## Task directions
Output the whole listing exactly, with no pictures.

## Dataset section
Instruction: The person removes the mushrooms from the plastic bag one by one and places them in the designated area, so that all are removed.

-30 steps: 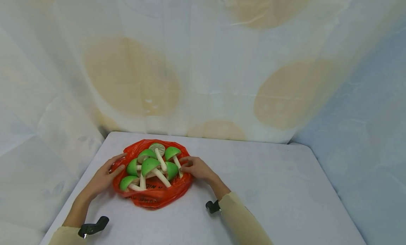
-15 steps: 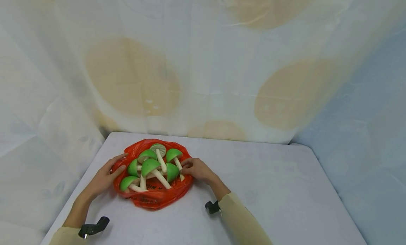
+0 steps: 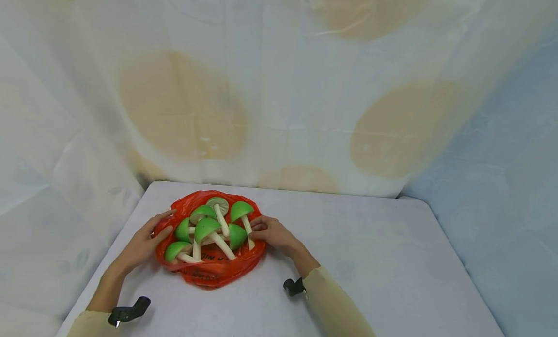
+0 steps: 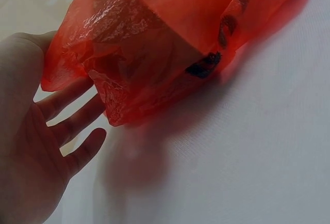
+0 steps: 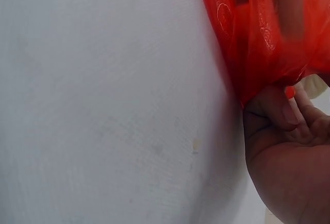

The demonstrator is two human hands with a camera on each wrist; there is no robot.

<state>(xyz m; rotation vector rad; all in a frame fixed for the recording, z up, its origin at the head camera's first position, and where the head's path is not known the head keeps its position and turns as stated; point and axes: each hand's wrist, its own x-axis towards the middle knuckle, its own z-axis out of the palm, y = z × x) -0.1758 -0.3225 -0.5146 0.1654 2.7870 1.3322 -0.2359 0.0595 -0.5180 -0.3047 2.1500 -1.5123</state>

## Task answer
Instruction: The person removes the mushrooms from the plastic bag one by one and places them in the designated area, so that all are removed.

-30 steps: 
-15 steps: 
+0 steps: 
+0 steps: 
+0 steps: 

The demonstrator is two human hands with a camera on each wrist; there is no robot.

<state>(xyz m; rotation vector rad; all in a frame fixed for the recording, z up, its origin at the head camera's first position, and where the head's path is not known the head keeps its position and turns as stated; point and axes: each hand's wrist, its own x-axis towards the middle knuckle, its own z-axis out of the palm, y = z × x) -0.1758 -0.3225 -0.5146 0.1654 2.7870 1.3322 -0.2359 0.0595 -0.5180 -0.3047 2.1500 -1.5123</state>

The output is now complete.